Because Python is the new BASIC, the big difference is that at least BASIC not only has compilers for decades, it was originally designed (Dartmouth BASIC) as JIT based language.

The interpreters got famous on the 8-bit machines because there wasn't space for either JIT or AOT compilers.

The latest talk I saw regarding Python performance actually addresses this charade, with a profiler that helps locate which parts of Python code should be rewritten in C, some people really love their "Python".

"Python Performance Matters"

https://www.youtube.com/watch?v=vVUnCXKuNOg


Well, there are a bunch of reasons of maintaining the "charade".

Firstly, faster languages don't have the ergonomics.

Secondly, there's a tonne of Python code out there already that isn't going away any time soon, and any effort to make the runtime faster benefits all that code.

Thirdly, there's little reason Python can't be as fast as the likes of JavaScript beyond the issues imposed by the C extension API. The reality is that not a lot of effort has historically been put into making the CPython runtime particularly fast. It's only recently that anyone's put any concerted effort into it.


The community could have gathered around PyPy, but it seems a lost battle by now.


That's a whole other issue. PyPy and CPython have conflicting aims, which is partly why it never replaced CPython as the defacto default Python runtime. Also, PyPy is much slower for stuff that's only going to run for a short time.
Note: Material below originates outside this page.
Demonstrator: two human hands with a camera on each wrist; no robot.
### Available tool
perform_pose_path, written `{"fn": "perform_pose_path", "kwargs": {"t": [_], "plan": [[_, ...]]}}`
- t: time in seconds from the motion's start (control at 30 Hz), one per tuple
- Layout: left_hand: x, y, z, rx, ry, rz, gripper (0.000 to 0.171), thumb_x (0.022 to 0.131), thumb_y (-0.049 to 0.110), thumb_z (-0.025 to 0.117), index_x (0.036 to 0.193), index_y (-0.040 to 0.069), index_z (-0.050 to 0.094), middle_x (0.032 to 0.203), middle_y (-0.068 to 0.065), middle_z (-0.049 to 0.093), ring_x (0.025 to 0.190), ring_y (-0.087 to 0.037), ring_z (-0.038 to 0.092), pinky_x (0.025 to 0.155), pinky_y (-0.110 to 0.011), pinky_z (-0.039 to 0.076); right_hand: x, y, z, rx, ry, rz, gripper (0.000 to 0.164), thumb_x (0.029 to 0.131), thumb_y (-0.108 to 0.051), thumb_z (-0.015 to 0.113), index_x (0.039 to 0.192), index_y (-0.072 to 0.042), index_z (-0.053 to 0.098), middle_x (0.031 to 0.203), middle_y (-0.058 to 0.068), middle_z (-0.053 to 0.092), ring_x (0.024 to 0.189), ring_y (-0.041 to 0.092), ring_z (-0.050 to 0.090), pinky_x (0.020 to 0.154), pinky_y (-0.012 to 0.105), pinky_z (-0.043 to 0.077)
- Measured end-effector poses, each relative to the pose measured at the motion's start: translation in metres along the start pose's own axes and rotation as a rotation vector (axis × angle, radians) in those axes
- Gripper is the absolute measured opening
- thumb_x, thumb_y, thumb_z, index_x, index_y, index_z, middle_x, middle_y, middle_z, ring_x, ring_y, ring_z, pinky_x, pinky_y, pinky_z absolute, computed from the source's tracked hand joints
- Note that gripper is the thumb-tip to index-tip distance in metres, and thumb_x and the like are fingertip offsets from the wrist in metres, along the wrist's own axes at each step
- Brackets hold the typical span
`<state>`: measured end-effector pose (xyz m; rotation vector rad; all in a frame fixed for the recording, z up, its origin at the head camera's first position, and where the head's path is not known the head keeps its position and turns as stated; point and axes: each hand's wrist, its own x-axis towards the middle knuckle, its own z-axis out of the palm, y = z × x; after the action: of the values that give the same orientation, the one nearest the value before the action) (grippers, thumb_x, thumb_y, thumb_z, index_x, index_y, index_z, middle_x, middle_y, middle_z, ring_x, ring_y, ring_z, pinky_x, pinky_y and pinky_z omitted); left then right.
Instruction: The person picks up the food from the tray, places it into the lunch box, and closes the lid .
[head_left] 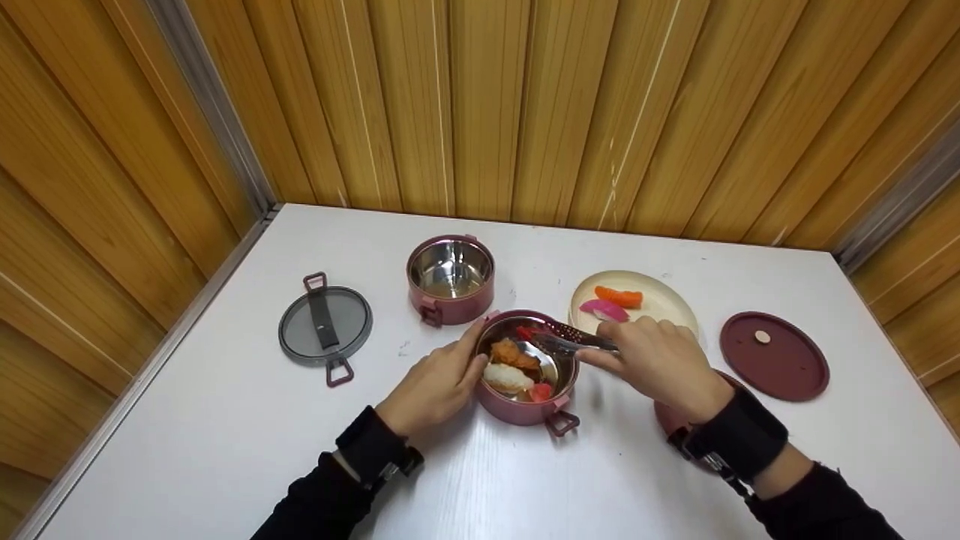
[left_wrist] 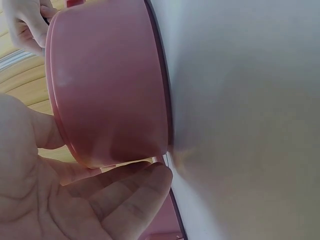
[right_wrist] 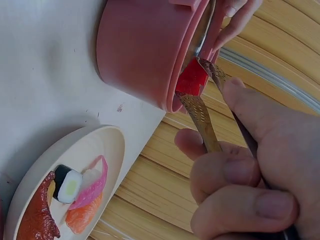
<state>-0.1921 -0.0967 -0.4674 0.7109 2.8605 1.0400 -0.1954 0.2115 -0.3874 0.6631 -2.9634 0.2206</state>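
Observation:
A round pink lunch box [head_left: 517, 411] with a steel lining stands at the table's middle. My left hand [head_left: 431, 379] holds its left side, the thumb at the rim and the fingers along the outer wall. From the right, my right hand [head_left: 660, 360] grips perforated tongs [right_wrist: 204, 120], whose tips reach into the box. A red food piece [right_wrist: 192, 80] lies between those tips. Inside sit a browned, fried-looking piece [head_left: 514, 352], a white piece [head_left: 508, 377] and a small red piece [head_left: 540, 391].
Behind stands a second steel-lined lunch box [head_left: 454, 309]. A cream plate [head_left: 667, 300] bears orange sushi [head_left: 619, 297], pink sushi [head_left: 606, 309], a cucumber roll [right_wrist: 69, 185] and a glossy brown piece [right_wrist: 40, 215]. A grey clip lid [head_left: 296, 330] lies left, a maroon lid [head_left: 795, 367] right.

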Motion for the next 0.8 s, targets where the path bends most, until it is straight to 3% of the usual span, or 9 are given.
{"fn": "perform_pose_path", "kwargs": {"t": [0.2,0.5,0.8], "plan": [[0.001,0.000,-0.001,-0.012,-0.003,0.000,0.062,0.116,0.029,0.044,0.172,0.013,0.025,0.153,-0.026,0.060,0.139,-0.042,0.062,0.118,-0.056,0.050,0.007,-0.007,0.001,-0.023,-0.039,0.018,0.043,0.098,-0.056,0.072,0.085,-0.014,0.070,0.068,-0.002,0.059,0.055,0.020,0.049,0.050,0.037,0.038],[-0.003,-0.002,-0.001,-0.010,-0.006,0.009,0.061,0.116,0.031,0.043,0.171,0.009,0.027,0.153,-0.027,0.060,0.139,-0.044,0.061,0.118,-0.057,0.050,0.013,-0.016,0.011,-0.036,-0.028,0.036,0.044,0.095,-0.058,0.075,0.082,-0.015,0.072,0.063,-0.003,0.056,0.055,0.020,0.053,0.048,0.038,0.038],[-0.001,-0.001,0.000,-0.018,-0.006,0.002,0.061,0.116,0.032,0.043,0.171,0.011,0.027,0.154,-0.026,0.059,0.141,-0.043,0.060,0.119,-0.057,0.049,0.011,-0.013,0.012,-0.040,-0.020,0.039,0.043,0.095,-0.056,0.075,0.084,-0.014,0.074,0.064,-0.002,0.060,0.054,0.021,0.053,0.047,0.037,0.039]]}}
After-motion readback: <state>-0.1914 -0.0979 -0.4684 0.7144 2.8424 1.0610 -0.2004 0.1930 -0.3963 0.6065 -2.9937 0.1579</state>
Still, many of the lessons learned in PyPy can be used to improve CPython performance.


They only have conflicting aims due to politics, otherwise a way to work towards a common goal would have happened.
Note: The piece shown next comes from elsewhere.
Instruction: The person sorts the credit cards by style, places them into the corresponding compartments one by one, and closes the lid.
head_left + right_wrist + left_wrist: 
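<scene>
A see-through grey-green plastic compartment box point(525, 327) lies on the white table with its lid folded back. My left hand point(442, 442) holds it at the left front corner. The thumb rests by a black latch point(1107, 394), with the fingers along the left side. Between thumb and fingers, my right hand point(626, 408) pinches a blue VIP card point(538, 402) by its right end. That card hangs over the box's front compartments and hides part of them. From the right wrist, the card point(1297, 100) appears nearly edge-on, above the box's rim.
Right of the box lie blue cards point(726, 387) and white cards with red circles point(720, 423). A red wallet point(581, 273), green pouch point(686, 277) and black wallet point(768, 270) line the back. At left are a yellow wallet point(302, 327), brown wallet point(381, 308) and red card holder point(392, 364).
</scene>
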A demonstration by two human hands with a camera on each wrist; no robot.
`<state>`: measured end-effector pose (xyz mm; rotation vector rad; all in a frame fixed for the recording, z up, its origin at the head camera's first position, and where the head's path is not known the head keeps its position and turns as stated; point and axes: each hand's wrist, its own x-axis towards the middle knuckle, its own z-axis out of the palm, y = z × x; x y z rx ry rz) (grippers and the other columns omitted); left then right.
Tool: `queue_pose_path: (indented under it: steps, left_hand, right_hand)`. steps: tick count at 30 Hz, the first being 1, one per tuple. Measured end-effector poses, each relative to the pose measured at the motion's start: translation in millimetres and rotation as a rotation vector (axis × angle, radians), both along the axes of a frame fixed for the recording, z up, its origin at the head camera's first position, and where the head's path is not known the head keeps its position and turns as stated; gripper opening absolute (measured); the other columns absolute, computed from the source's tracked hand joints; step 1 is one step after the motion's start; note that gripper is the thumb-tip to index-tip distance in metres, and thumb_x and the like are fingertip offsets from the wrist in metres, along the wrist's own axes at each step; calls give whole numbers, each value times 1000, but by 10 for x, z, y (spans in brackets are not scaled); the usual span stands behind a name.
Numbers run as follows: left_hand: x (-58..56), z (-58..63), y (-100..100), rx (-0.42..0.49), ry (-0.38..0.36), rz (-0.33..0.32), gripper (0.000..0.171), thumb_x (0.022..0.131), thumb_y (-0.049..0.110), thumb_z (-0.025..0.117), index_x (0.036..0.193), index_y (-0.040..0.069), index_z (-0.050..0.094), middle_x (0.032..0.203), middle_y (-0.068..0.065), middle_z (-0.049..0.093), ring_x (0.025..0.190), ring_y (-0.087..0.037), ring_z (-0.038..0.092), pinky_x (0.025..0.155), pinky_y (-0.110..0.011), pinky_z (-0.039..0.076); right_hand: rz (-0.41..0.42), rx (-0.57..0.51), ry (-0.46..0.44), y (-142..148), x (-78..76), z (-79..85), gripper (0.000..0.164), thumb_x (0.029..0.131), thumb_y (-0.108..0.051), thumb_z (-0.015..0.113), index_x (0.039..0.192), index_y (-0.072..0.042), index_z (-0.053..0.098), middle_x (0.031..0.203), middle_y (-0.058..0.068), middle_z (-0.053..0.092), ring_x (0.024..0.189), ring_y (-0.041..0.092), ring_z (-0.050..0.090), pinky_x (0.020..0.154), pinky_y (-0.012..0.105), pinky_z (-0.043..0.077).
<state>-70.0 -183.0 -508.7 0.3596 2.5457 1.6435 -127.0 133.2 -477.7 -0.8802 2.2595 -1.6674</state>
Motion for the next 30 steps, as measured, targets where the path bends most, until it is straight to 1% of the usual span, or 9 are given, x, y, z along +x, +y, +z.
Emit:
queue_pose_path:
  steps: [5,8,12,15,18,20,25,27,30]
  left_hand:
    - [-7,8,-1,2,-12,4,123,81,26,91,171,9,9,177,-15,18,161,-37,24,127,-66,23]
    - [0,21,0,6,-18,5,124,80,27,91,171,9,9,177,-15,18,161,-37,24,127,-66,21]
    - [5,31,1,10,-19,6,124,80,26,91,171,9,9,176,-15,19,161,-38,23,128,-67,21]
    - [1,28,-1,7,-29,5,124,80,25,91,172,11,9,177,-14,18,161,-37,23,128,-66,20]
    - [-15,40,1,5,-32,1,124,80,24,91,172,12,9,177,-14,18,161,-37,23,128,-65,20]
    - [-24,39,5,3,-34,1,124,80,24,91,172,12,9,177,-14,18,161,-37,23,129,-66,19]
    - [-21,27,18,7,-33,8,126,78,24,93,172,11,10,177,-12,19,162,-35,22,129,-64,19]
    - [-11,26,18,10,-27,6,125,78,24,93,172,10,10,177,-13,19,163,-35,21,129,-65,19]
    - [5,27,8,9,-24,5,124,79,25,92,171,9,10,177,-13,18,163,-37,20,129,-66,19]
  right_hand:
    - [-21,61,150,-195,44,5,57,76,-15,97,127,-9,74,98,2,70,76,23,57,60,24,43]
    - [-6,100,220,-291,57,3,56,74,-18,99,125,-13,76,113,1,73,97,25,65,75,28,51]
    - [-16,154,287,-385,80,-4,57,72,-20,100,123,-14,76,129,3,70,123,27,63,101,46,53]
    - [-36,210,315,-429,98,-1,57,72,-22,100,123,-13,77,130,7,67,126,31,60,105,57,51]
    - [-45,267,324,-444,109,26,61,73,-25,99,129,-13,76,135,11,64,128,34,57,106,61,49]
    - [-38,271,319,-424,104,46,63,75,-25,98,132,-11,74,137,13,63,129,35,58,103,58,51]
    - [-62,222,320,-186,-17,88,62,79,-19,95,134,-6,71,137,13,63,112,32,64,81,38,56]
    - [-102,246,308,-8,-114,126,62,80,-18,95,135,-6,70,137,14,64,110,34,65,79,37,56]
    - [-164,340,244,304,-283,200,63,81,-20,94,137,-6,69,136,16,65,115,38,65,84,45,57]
CPython devs will only accept proper JIT when the language really starts getting a betting from the likes of Julia, Chapel, Go, JVM and .NET bindings to the same underylying C/C++/Fortran libs.


Python has all the momentum and ecosystem.

Rust has a good shot at taking over Python's role in a couple years: it is fast, cargo is even simpler to use than pip, multithreading is mostly idiot-proof, and there's a growing ecosystem of data science and ML libraries that bring the benefits of Rust's more expressive type system to the table. But it will take years to grow that ecosystem to a size that makes it really competitive with Python.


Rust will never overtake Python's role as long as data scientists are the rank-and-file using machine learning libraries. Rust is simply too complex and too difficult to learn for non-CS types. I'm not casting aspersions at data scientists, who largely could adapt to Rust, but in my experience they wouldn't (in general!) unless they were forced to by the job market. And employers aren't going to see the need to make that change (again, in general), because a lengthy re-education process would be expensive.


My gut feeling is that Rust won't compete with Python in the ML space, but contrary to the common assertion that Rust is too hard for non-CS types, it has actually seen notable adoption from Python-users. While the strictness of the compiler can be seen as a deterrent to some, it is also a huge benefit for people who are new to systems programming and worried about shooting themselves in the foot.


Julia is probably the most likely competitor for Python in the data science space. It's designed for such use cases and it's very good at it.

Still, Python does have so much momentum that it's almost certainly going to continue its rise. But other languages can still succeed, the ecosystem doesn't need to end up as winner-take-all.